Nesta segunda-feira (1), começa o defeso do Sururu de Costão Rochoso (Perna perna), que vai até o dia 31 de dezembro, período em que a cata e a comercialização dos sururus estarão proibidas devido ao período de reprodução do mexilhão. A proibição segue a Instrução Normativa do Instituto Brasileiro de Meio Ambiente e Recursos Naturais Renováveis (Ibama) 105/2006, que estabelece regras de ordenamento pesqueiro para extração do sururu e proíbe, anualmente, a extração, abastecimento dos cultivos, transporte, beneficiamento, industrialização, armazenamento e comercialização no período, na faixa costeira entre o Espírito Santo e o Rio Grande do Sul.
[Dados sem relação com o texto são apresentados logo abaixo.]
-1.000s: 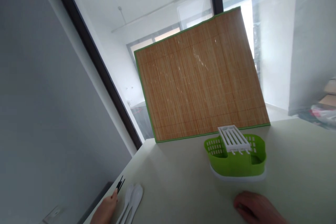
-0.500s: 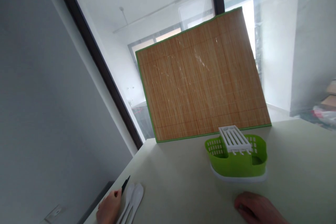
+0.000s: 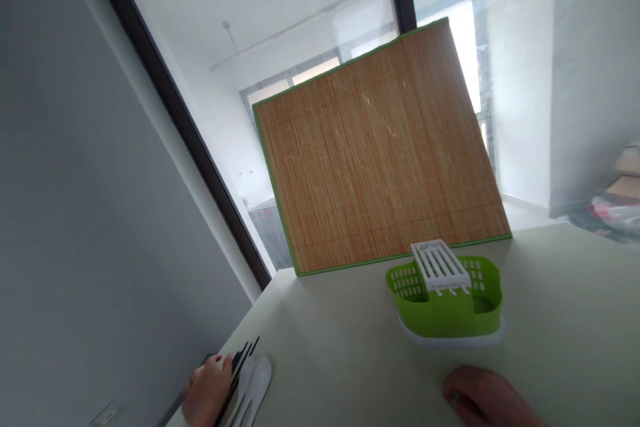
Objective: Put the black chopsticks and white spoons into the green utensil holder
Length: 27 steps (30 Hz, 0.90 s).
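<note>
At the lower left of the head view, my left hand (image 3: 204, 392) rests at the table's edge, thumb and forefinger apart. Several black chopsticks (image 3: 234, 383) lie fanned out right beside it, some partly covered by the fingers. White spoons (image 3: 258, 381) lie side by side to the right of the chopsticks. My right hand (image 3: 483, 395) is curled on the table at the lower right, with nothing visible in it. Just beyond it stands a green basket (image 3: 445, 320) with a white base. A white slotted rack (image 3: 440, 264) with small hooks sits across the basket's top.
A bamboo mat (image 3: 383, 153) with green edging stands upright at the back of the white table (image 3: 345, 347), in front of a glass pane with a dark frame (image 3: 173, 97). A grey wall (image 3: 100, 213) rises at the left.
The chopsticks, bunched at my left hand before, now lie spread beside it. My left hand has shifted slightly left and its fingers have loosened. My right hand stays curled in place.
</note>
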Each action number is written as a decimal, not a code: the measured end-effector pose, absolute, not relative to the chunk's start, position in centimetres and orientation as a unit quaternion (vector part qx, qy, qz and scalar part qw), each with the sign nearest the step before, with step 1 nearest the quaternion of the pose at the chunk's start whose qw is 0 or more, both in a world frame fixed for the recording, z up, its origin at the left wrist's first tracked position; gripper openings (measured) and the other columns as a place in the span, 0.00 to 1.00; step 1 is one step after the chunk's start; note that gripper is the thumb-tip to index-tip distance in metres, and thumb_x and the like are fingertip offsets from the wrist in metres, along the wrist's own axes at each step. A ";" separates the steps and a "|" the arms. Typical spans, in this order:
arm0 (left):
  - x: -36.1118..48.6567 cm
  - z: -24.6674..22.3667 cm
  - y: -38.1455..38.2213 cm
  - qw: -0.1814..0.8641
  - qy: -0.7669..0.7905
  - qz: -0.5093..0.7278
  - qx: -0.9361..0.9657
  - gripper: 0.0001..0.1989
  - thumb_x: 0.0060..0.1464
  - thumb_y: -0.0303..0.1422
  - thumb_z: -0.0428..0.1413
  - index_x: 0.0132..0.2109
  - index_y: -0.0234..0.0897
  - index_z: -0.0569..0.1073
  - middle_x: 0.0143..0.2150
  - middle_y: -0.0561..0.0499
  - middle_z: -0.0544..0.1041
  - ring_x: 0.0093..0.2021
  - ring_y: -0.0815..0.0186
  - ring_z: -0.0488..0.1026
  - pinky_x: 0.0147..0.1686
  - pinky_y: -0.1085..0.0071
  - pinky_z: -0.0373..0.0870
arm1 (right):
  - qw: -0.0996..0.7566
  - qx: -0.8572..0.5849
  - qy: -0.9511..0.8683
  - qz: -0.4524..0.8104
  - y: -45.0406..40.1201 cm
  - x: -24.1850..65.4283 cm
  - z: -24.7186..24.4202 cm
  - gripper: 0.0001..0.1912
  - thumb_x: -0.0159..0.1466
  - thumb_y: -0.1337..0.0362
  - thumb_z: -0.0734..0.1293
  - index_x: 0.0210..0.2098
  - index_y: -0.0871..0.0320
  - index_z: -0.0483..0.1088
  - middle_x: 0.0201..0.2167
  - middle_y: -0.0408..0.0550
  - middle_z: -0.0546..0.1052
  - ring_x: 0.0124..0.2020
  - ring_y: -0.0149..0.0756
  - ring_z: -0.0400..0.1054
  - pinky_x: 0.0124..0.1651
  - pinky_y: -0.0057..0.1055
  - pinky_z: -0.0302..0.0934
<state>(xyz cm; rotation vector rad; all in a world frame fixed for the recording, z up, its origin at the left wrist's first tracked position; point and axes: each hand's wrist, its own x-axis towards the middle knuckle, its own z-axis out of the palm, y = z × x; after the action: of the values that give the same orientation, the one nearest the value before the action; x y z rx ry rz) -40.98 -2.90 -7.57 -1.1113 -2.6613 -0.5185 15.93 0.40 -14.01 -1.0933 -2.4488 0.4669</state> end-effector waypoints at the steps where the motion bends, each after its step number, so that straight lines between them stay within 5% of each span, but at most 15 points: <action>1: -39.4 -6.8 -2.2 0.104 -0.890 -0.190 -0.402 0.27 0.53 0.43 0.42 0.47 0.26 0.72 0.44 0.32 0.74 0.51 0.44 0.69 0.51 0.50 0.63 | 0.209 -0.392 -0.880 0.167 0.4 15.9 -14.1 0.11 0.62 0.66 0.58 0.35 0.54 0.72 0.32 0.47 0.77 0.35 0.39 0.71 0.39 0.30 0.60; 10: -13.1 -1.3 2.2 0.015 -0.567 -0.376 -0.733 0.13 0.60 0.38 0.48 0.47 0.41 0.71 0.51 0.46 0.71 0.34 0.68 0.72 0.40 0.69 0.70 | 0.220 -0.384 -0.878 0.181 0.6 16.0 -14.2 0.11 0.62 0.65 0.58 0.36 0.53 0.73 0.32 0.47 0.77 0.35 0.38 0.71 0.39 0.29 0.60; 14: -4.9 -1.7 2.7 0.016 -0.483 -0.344 -0.805 0.13 0.60 0.35 0.50 0.51 0.43 0.70 0.52 0.47 0.72 0.41 0.65 0.73 0.43 0.69 0.71 | 0.215 -0.392 -0.877 0.176 0.6 15.9 -13.9 0.11 0.61 0.66 0.59 0.34 0.54 0.73 0.31 0.47 0.77 0.34 0.39 0.71 0.38 0.28 0.60; 21: -0.4 -2.6 3.9 0.068 -0.512 -0.192 -0.835 0.16 0.55 0.39 0.56 0.49 0.36 0.69 0.44 0.41 0.74 0.42 0.54 0.72 0.38 0.62 0.71 | 0.205 -0.383 -0.884 0.174 0.7 15.6 -13.6 0.12 0.58 0.68 0.59 0.34 0.55 0.74 0.31 0.47 0.78 0.34 0.39 0.72 0.37 0.29 0.61; 27: -2.3 -1.2 4.7 0.059 -0.578 -0.153 -0.799 0.11 0.55 0.39 0.58 0.39 0.36 0.72 0.37 0.43 0.75 0.37 0.58 0.73 0.34 0.67 0.67 | 0.205 -0.373 -0.889 0.169 0.8 15.8 -14.1 0.10 0.59 0.68 0.59 0.34 0.55 0.73 0.31 0.47 0.77 0.34 0.39 0.71 0.37 0.29 0.60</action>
<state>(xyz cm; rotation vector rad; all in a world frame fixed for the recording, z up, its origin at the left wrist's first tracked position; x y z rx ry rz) -2.26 4.71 -1.22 -2.4203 -1.7519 -0.4622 15.76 0.79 -14.06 -1.0408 -2.4790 0.4708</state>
Os pescadores e marisqueiros da Capital, entretanto, que até o ano de 2012 recebiam cestas básicas da Prefeitura de Vitória no período de defeso, tiveram a entrega do benefício suspensa pela administração do atual prefeito Luciano Rezende (PPS). Os quase 500 pescadores e marisqueiros atuantes em Vitória estão desde o ano passado sem receber as cestas básicas.
É a primeira vez, em 16 anos, que os pescadores ficam sem receber o auxílio. Os pescadores, que nas eleições de 2012 apoiaram a candidatura do ex-prefeito de Vitória Luiz Paulo Vellozo Lucas (PSDB), acreditam que a suspensão do benefício seja uma represália política por parte do atual prefeito, que venceu a disputa contra o tucano. Os pescadores planejam protestos nos arredores da Secretaria Municipal de Assistência Social (Semas), caso até o início do defeso a distribuição das cestas básicas não seja regularizada. Em outubro, começa o defeso da piracema e, em novembro, o do camarão.
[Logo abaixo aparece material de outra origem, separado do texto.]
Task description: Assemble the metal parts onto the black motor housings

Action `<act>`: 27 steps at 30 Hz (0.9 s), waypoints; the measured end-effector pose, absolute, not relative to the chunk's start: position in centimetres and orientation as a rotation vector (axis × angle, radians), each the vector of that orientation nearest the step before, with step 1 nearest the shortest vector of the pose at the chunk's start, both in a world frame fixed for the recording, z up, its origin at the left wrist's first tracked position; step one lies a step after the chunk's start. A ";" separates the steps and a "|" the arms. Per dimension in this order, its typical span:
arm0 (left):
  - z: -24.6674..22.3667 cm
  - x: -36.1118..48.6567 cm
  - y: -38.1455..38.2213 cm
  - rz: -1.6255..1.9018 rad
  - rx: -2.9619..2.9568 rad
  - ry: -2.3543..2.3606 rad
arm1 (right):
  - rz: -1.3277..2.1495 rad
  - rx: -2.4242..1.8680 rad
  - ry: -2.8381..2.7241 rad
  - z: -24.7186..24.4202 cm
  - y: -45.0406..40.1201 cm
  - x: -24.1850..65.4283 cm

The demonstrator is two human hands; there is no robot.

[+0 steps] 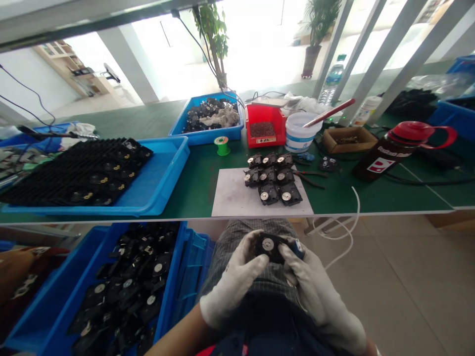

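Over the lap, below the table edge, a black part with a silver disc [267,244] is held between two white-gloved hands. My left hand [243,267] grips its left side with thumb and fingers. On its right side, my right hand [306,269] presses with the thumb, and a small blue item [298,248] shows by its fingers; what that item is I cannot make out. Several similar black parts [267,174] with silver discs stand in rows on a white sheet [232,198] at the table's front edge. Black-handled pliers [309,178] lie right of them.
A blue tray [163,180] of stacked black trays is at left. Behind are a blue bin [208,136], green spool [222,146], red bin [266,141], white tub [299,141] and cardboard box [349,146]. A dark bottle [389,153] leans right. Below left, a crate [170,282] holds black parts.
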State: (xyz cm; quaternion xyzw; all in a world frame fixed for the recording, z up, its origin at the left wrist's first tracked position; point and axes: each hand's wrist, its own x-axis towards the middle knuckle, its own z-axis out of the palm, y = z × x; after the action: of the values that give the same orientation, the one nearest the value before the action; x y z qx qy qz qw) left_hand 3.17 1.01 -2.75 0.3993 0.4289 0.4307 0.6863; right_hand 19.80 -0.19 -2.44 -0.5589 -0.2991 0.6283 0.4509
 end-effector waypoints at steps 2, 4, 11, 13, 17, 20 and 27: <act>-3.2 3.3 0.8 1.014 0.820 1.005 | 1.629 -1.354 -0.715 -2.2 -0.5 20.2; -3.3 3.1 0.7 1.033 0.732 0.978 | 1.636 -1.324 -0.752 -2.4 -0.8 20.9; -1.9 1.8 -0.2 0.842 0.793 0.977 | 1.753 -1.229 -0.991 -2.8 -0.4 23.5; -1.5 1.9 -0.3 0.838 0.885 1.041 | 1.769 -1.220 -1.019 -2.2 -0.3 23.5; -1.2 1.9 -0.4 0.825 1.100 1.093 | 1.677 -1.377 -0.974 -1.3 -0.8 22.7; -1.0 1.6 -0.4 0.805 1.140 1.114 | 1.605 -1.381 -1.093 -0.9 -1.3 22.2; -0.2 1.5 -0.8 0.793 1.155 1.112 | 1.312 -1.423 -1.409 -0.2 -1.7 21.7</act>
State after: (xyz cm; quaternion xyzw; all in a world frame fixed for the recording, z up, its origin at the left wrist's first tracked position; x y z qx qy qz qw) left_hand 1.51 -0.76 -0.25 0.5037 0.4847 0.3456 0.6260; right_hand 21.67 -1.65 -0.23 -0.5533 -0.5480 0.5103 0.3650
Não é a primeira vez que a gestão de Luciano Rezende gera problemas entre pescadores e marisqueiros da Capital. No começo de sua gestão, os catadores de sururu que atuavam na Ilha do Frade foram retirados da região. Os moradores da ilha, cujo maior problema é o pó preto da Vale, reclamavam da fumaça proveniente do processo de extração dos mariscos.